Nel 2003 una ricerca di Agnes Van Zanten ha spostato ancora l'obiettivo e ha individuato nel gruppo classe il vero fulcro. Gli studenti più a disagio possono essere recuperati grazie all'intervento dei compagni, più che degli insegnanti. Per questo occorre stabilire procedure di selezione delle classi che garantiscano varietà ed equilibrio. Creare classi in cui siano raccolti soltanto studenti stranieri o soltanto studenti difficili, infatti, crea emarginazione, sminuisce il ruolo degli insegnanti, rafforza lo spirito di gruppo di chi si sente contro. Inoltre crea un effetto di contesto: gli studenti promettenti smettono di studiare per non sentirsi esclusi dal resto del gruppo. Si manifesta così l'effetto Pigmalione o della profezia che si autoadempie: se una classe viene etichettata come causa persa, si perderà senz'altro perché nessun attore in scena farà gli sforzi necessari per invertire la rotta. Evitare tutto ciò è un obiettivo delle istituzioni scolastiche, ma nei fatti spesso non viene raggiunto, soprattutto nelle periferie delle grandi città.

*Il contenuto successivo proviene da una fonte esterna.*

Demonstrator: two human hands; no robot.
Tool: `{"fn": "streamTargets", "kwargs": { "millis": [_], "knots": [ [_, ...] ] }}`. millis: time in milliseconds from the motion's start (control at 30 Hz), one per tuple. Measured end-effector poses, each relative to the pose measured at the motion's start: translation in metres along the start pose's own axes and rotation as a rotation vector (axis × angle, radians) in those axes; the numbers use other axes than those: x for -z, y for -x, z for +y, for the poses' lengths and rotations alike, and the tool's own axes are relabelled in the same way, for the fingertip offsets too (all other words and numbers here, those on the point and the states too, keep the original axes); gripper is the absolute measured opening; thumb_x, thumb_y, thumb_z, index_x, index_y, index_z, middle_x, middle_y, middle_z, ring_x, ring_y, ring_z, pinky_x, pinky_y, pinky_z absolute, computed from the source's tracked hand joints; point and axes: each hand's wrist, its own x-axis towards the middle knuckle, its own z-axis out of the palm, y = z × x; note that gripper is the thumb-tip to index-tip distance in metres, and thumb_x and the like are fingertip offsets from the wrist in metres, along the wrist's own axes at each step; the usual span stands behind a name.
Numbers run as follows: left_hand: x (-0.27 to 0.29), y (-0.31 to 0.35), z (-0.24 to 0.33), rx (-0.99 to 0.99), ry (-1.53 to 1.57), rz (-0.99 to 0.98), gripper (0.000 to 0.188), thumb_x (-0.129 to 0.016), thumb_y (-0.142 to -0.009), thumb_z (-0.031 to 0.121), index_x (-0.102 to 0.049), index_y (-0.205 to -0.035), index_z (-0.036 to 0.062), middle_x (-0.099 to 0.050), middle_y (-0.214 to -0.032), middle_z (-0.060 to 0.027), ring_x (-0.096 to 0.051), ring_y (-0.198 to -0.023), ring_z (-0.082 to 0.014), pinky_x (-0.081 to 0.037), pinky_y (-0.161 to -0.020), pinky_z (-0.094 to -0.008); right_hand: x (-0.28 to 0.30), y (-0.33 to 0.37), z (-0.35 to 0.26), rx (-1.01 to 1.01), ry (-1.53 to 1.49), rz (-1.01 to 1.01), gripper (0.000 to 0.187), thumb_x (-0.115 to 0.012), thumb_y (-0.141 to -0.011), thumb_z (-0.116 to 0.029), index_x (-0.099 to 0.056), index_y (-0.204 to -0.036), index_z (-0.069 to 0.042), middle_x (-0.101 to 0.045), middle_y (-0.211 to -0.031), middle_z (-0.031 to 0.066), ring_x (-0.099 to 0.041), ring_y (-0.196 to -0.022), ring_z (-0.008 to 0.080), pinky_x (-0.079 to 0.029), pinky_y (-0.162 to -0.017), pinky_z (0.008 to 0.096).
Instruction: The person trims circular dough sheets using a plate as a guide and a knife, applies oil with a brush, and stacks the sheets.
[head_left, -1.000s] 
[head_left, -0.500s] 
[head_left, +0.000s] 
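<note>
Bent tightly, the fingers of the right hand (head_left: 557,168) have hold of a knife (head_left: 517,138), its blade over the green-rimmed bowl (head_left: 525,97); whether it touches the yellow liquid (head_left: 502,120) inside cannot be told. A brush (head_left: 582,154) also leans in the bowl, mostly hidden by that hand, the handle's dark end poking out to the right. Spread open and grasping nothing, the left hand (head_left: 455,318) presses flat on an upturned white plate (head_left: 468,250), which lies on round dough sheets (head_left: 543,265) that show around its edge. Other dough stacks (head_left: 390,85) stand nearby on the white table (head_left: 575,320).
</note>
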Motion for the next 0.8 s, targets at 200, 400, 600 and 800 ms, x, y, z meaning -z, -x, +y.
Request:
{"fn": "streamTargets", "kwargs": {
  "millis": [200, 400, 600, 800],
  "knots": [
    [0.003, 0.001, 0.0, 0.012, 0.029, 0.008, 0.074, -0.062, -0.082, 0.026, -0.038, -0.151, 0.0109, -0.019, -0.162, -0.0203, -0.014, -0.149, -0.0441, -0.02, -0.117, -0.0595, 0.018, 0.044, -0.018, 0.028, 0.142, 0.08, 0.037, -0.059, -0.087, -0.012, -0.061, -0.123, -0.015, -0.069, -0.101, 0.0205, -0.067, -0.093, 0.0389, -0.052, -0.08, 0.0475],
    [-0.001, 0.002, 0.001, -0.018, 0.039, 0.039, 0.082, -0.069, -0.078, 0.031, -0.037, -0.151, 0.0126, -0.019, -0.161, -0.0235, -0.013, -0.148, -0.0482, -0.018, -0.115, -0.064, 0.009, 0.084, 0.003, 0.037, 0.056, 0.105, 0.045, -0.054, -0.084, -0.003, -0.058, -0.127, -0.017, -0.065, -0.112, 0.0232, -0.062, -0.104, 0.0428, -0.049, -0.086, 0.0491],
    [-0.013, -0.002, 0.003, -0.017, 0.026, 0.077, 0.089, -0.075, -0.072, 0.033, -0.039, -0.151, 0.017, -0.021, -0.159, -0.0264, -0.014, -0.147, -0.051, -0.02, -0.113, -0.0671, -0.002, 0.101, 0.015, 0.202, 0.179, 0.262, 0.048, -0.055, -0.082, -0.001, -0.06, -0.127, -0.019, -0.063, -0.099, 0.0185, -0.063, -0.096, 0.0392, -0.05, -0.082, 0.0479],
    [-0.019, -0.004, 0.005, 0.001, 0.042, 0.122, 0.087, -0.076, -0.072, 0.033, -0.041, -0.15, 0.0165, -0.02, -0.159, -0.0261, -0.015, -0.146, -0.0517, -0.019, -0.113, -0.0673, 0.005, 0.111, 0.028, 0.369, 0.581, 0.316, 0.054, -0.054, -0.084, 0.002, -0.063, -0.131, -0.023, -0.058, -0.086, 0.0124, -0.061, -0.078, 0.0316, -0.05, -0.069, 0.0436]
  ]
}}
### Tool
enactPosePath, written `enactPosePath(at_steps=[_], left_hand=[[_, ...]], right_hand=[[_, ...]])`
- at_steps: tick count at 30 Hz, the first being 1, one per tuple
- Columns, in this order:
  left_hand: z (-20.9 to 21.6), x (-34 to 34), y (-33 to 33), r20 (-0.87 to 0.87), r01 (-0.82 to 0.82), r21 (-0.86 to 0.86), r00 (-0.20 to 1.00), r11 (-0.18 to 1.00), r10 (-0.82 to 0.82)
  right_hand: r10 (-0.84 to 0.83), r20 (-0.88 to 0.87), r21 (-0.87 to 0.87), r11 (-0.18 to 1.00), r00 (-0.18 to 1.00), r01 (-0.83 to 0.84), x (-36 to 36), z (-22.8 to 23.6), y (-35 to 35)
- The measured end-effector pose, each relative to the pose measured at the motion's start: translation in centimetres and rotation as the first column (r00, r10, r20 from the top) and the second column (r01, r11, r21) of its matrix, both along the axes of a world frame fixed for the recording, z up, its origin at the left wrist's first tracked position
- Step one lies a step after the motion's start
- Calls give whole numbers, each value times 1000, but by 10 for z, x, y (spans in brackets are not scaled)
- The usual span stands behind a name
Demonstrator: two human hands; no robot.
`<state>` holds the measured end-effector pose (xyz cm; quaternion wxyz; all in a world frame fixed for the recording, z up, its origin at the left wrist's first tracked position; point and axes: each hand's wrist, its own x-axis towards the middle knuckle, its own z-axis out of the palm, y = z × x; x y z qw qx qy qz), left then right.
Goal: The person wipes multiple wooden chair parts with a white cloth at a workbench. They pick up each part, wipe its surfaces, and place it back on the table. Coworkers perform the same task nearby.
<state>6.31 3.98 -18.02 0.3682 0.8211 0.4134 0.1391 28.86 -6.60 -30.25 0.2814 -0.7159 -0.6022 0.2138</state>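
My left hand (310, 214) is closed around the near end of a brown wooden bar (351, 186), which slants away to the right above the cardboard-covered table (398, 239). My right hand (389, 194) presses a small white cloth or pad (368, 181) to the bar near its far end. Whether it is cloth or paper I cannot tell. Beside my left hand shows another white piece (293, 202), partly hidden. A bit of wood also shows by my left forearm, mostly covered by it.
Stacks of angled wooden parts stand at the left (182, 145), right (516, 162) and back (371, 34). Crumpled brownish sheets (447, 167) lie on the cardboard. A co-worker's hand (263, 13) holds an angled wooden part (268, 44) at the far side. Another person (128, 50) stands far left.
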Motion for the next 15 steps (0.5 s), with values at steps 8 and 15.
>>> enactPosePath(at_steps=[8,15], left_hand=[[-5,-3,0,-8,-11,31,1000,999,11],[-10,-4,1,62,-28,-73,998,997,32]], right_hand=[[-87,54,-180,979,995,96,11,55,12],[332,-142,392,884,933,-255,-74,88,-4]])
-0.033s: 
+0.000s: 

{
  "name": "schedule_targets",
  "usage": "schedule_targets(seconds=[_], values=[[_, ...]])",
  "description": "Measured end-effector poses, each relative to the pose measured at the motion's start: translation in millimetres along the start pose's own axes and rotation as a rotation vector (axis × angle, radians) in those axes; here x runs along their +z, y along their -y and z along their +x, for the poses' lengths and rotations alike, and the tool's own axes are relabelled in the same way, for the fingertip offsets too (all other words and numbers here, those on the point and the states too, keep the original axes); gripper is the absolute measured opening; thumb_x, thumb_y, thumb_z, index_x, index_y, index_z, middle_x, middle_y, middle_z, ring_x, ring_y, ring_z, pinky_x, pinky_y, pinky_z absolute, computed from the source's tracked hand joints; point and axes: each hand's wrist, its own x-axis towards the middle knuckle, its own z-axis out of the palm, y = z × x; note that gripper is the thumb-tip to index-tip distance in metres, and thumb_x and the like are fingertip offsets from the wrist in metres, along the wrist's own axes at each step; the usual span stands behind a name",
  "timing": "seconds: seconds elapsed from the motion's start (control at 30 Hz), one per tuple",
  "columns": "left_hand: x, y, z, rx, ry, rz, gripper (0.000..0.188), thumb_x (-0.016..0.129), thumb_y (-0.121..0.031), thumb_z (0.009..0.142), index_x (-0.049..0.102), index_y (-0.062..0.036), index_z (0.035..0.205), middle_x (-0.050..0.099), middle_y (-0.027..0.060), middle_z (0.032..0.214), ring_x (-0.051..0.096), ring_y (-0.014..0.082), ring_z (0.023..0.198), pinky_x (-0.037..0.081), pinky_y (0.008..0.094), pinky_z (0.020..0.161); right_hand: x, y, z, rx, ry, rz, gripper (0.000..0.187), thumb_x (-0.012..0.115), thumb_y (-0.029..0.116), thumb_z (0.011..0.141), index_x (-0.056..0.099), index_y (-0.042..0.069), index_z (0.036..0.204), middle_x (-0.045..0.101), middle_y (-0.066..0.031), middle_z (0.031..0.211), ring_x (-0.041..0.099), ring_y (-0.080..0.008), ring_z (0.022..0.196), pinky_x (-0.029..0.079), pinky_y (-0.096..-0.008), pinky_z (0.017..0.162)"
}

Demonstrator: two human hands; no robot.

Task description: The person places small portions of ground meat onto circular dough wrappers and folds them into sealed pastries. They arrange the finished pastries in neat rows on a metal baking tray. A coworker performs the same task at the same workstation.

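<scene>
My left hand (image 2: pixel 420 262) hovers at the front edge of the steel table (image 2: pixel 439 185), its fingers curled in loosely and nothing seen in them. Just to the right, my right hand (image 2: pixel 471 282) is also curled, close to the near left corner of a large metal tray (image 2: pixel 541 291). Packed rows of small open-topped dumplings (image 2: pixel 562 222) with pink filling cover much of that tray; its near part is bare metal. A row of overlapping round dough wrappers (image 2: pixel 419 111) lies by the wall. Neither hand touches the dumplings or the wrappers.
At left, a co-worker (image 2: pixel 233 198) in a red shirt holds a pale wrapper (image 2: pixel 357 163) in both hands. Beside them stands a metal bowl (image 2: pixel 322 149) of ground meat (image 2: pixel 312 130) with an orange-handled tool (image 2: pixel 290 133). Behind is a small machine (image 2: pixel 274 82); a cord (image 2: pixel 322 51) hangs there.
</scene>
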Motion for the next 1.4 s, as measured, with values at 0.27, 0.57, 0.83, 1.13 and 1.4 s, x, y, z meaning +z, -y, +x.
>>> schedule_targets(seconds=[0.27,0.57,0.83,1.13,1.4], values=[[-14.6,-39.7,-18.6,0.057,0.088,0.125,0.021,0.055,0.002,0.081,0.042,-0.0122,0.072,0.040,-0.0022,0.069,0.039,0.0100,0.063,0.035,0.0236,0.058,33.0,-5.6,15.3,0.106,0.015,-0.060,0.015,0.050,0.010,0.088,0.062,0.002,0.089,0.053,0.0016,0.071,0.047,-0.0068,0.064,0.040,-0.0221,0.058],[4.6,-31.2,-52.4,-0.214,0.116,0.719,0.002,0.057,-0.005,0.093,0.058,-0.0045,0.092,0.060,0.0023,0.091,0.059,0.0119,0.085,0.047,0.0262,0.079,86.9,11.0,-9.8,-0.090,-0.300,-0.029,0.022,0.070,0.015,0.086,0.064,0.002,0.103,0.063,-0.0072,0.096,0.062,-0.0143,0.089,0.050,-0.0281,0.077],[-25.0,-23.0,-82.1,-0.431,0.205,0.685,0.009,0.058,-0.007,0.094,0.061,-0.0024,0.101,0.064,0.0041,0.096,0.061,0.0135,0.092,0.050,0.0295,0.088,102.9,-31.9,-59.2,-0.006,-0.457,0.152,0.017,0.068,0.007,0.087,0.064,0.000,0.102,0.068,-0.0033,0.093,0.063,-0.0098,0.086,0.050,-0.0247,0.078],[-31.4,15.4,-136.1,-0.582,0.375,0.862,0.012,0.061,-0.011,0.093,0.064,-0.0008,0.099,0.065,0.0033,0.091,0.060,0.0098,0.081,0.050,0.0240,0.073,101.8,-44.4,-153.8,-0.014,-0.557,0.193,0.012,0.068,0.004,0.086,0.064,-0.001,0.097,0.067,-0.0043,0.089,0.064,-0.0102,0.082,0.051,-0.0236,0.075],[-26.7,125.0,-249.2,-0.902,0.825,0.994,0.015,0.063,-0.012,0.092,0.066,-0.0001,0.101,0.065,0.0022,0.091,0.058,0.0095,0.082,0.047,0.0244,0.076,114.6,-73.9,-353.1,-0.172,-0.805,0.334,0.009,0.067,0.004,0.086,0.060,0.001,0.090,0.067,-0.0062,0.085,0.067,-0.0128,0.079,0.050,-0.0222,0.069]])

La varietà di spiegazioni proposte dimostra che spiegare il disagio scolastico e trovare le cause dell'abbandono o della dispersione è veramente problematico. Per questo negli ultimi anni si sta consolidando il paradigma dell'intersezionalità: le differenze culturali e di classe vanno intrecciate con il genere, le disparità generazionali e le posizioni politiche che esistono nell'area in cui si trova ciascuna scuola. Perché ogni singolo istituto ha una sua storia che influisce sul modo in cui vengono trasmessi i valori che il Ministero dell'Istruzione vuole veicolare. Questo paradigma mette sullo stesso piano tutte le variabili in gioco e ogni scuola le dispone nell'ordine che più si addice al suo contesto.
Nel libro Antropologia per insegnare (Zanichelli, 2020), Manuela Tassan afferma:
la dispersione scolastica non può essere letta semplicemente come una questione legata alla demotivazione del singolo studente o come un problema che chiama in causa esclusivamente le strategie didattiche o l'organizzazione scolastica, ma va intesa come un tema politico, che ci interroga sul modo in cui un'intera generazione vive una più generale esperienza di esclusione sociale.
Sul sito di Invalsi open vengono dati dei consigli per ridurre il disagio scolastico:
Conoscere le caratteristiche e le cause della dispersione scolastica è importante per avviare azioni di contrasto che includano anche percorsi di prevenzione come:
Allestire condizioni di apprendimento commisurate alle caratteristiche degli allievi
Scegliere le strategie più idonee a motivare gli studenti
Promuovere sia gli apprendimenti disciplinari sia le competenze relazionali con le modalità di organizzazione e gestione della classe ritenute adatte al contesto
Cosa bisogna ricordare? Il disagio scolastico è un fenomeno complesso, che affonda le sue radici nel mondo extra scolastico. Ci sono tuttavia strategie da mettere in campo per cercare di ridurlo il più possibile.